2006対話集会『靖国・教育・天皇制』@青山ウイメンズプラザ


夢なら醒めてほしいと願うような体験をしたことは今までありません。
原爆を体験した人も、チェルノブイリの事故に遭遇した人も、拉致被害にあった人も、強制連行されたひとたちも、つらい体験をした人は夢なら醒めてほしいと願ったにちがいありません。
しかし、いよいよ、夢なら醒めてほしいと願うのだろうかと思うこのごろです。


現政権のやろうとしているのは戦争のできる国家の再編にあり、それは軍、愛国心教育靖国神社を三位一体としてすすめられている。
それを支える背景は象徴天皇制である。


高橋哲哉氏のことばは象徴天皇制を支えてきた戦後民主主義、平和主義をも問うものです。
天皇メモが発表されて以来、永久戦犯を分祀し、天皇も参拝できる靖国神社として、戦死者を顕彰する施設へと方向付けされようとしているように思えてしかたありません。
かねがね、日本国憲法が「天皇は・・・」ではじまることに疑問を思っていたので、三宅晶子さんがドイツの憲法を例に日本国憲法明治憲法の影響下にあると言われたことに納得しました。
ドイツ憲法は「人間の尊厳」からはじまります。
第一条
(1)人間の尊厳は不可侵である。
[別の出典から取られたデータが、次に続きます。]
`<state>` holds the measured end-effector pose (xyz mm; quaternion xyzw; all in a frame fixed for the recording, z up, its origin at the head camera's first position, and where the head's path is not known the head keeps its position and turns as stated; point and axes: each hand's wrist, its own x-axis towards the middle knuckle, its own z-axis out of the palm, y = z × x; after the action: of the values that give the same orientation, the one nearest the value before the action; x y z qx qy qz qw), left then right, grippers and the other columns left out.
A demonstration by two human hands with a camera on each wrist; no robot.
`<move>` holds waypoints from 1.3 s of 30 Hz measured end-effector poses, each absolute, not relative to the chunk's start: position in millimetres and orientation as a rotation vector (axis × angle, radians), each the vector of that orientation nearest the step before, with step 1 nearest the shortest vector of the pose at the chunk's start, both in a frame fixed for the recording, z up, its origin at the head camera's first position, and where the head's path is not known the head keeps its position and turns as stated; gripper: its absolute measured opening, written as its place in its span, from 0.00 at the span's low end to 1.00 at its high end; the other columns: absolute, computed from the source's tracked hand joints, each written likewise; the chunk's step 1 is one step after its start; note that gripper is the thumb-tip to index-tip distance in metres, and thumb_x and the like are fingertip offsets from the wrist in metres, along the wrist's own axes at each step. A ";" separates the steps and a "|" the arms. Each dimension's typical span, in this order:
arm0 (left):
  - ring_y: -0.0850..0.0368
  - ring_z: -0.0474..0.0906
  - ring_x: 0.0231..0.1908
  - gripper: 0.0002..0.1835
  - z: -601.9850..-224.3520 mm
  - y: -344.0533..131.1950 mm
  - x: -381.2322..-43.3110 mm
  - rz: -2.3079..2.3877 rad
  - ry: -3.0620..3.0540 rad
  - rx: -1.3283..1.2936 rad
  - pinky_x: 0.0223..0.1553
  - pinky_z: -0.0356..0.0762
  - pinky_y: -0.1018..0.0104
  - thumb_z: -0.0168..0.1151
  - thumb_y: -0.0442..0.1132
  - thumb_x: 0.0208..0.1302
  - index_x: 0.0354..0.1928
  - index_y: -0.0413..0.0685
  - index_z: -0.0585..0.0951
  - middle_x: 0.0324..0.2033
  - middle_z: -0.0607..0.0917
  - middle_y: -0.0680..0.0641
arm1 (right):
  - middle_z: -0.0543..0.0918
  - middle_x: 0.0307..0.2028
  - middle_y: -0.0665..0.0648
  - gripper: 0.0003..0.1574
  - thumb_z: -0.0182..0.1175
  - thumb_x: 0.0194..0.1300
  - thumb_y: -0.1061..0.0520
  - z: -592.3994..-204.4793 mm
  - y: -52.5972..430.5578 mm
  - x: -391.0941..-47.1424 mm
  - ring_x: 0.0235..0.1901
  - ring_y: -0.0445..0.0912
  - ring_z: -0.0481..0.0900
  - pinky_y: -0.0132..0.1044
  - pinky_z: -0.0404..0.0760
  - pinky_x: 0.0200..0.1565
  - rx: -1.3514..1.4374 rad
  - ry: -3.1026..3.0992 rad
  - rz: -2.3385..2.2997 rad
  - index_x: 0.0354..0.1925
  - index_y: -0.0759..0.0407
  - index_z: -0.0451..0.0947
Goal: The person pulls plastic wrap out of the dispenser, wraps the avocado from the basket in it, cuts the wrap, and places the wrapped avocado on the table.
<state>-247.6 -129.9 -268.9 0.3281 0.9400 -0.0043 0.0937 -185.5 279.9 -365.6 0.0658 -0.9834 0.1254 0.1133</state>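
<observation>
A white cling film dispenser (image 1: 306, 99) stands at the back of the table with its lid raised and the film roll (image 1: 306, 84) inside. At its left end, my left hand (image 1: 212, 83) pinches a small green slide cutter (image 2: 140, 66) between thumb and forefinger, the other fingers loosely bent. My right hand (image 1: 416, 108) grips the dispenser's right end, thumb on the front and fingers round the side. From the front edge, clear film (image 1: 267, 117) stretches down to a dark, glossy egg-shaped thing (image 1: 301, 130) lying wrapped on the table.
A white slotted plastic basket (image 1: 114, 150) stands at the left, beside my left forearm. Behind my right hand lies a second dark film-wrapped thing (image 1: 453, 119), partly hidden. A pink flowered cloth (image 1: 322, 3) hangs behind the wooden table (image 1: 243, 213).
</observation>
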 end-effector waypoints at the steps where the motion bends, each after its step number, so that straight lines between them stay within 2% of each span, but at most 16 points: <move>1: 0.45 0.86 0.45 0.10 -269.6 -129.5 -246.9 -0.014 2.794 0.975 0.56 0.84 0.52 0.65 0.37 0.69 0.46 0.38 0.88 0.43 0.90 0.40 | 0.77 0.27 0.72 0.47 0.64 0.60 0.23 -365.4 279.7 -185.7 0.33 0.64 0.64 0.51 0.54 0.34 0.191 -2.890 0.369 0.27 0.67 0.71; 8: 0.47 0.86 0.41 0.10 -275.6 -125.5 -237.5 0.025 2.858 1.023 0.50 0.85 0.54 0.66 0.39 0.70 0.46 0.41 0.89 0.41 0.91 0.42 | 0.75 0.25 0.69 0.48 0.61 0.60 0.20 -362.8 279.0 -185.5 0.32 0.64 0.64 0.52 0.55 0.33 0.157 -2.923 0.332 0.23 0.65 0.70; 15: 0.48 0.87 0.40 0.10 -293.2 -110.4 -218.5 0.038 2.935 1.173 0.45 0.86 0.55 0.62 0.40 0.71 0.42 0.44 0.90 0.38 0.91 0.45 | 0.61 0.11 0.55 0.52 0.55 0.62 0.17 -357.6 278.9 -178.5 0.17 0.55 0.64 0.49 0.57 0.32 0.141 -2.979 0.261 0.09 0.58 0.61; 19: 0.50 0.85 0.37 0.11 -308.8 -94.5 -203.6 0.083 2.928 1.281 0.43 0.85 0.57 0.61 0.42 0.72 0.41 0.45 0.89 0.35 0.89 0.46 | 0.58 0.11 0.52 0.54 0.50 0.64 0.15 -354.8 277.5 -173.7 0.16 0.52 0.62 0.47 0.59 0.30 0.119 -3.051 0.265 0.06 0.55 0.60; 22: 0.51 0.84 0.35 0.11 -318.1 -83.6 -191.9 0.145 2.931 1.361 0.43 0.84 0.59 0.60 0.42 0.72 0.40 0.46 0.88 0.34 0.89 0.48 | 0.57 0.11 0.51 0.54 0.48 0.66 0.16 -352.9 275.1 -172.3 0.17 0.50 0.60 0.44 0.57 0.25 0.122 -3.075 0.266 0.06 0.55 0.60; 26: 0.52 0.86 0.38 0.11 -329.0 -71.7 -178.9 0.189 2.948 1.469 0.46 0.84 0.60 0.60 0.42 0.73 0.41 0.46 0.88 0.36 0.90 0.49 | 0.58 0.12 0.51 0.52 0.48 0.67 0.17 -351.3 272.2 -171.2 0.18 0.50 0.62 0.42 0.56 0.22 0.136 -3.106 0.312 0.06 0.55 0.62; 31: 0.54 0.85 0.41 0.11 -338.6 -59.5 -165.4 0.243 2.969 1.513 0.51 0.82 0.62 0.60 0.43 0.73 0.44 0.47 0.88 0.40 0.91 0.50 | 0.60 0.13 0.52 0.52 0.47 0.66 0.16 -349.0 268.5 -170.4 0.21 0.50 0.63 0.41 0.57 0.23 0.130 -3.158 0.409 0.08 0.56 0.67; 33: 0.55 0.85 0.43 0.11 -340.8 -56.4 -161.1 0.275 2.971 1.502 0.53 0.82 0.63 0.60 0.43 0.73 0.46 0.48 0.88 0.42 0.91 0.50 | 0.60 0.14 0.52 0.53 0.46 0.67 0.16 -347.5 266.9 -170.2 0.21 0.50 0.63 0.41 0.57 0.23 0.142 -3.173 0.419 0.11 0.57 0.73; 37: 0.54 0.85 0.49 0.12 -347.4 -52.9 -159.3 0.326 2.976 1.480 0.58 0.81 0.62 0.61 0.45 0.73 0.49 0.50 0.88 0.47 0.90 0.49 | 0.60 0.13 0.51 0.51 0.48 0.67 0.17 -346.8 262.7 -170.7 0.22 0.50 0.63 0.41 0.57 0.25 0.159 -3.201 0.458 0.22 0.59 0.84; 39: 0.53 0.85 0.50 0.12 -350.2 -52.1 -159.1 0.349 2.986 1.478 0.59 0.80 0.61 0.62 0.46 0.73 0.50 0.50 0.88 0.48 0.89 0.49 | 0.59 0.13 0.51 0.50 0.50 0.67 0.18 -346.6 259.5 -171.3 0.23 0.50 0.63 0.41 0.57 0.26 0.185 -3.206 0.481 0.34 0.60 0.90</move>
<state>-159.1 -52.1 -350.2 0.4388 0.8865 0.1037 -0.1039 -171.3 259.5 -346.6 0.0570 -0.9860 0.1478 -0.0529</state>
これを尊重し、かつ、保護することは、すべての国家権力の責務である。


日本国憲法では「天皇」、「戦争の放棄」、「国民の権利および義務」・・・とつづき、国民の権利については3番目。
主権者は国民であれば、いちばん最初にあっていいはずですね。
天皇制が自由・平等の精神から論理的に考えると整合性を欠くというのは、中学校の社会科ではじめて日本国憲法を学んだ時に感じた疑問です。
ちなみに、私は現天皇一家に同情を抱くものです。


憲法の後退は本意ではありません。
現実に戻ると、変えられた教育基本法自民党憲法草案は公の秩序が強調され、公の利や意に沿わないものは劣等処遇原則に甘んじなければならない社会はすでに格差となって現実化し、不安感を拡げています。
夢なら醒めてほしいと思う日のことを想像するのは、まだ余裕があるからにすぎないでしょう。


会の冒頭、教育基本法が特別委員会で強行採決された14日、国会前の映像が流れました。
国会前は解放区だったと三宅さんは言います。
人垣のなかをぬって、議員面会所前の道路を隔てた側から何かあったのだろうとみていた強行採決直後の怒りのどよめき。
雨が降り出した中、ひとりで立っていると、傘をさしかけてくれた人がいました。
もってきた傘を提供してくれたひともいました。


ナチスへの抵抗の研究で「抵抗の階段」というのがあるそうです。
1、同調しない
2、拒否する
3、抗議する
4、暗殺未遂

*前の段階を示す人が多いほど次の段階に進む率が少なく、とどまる。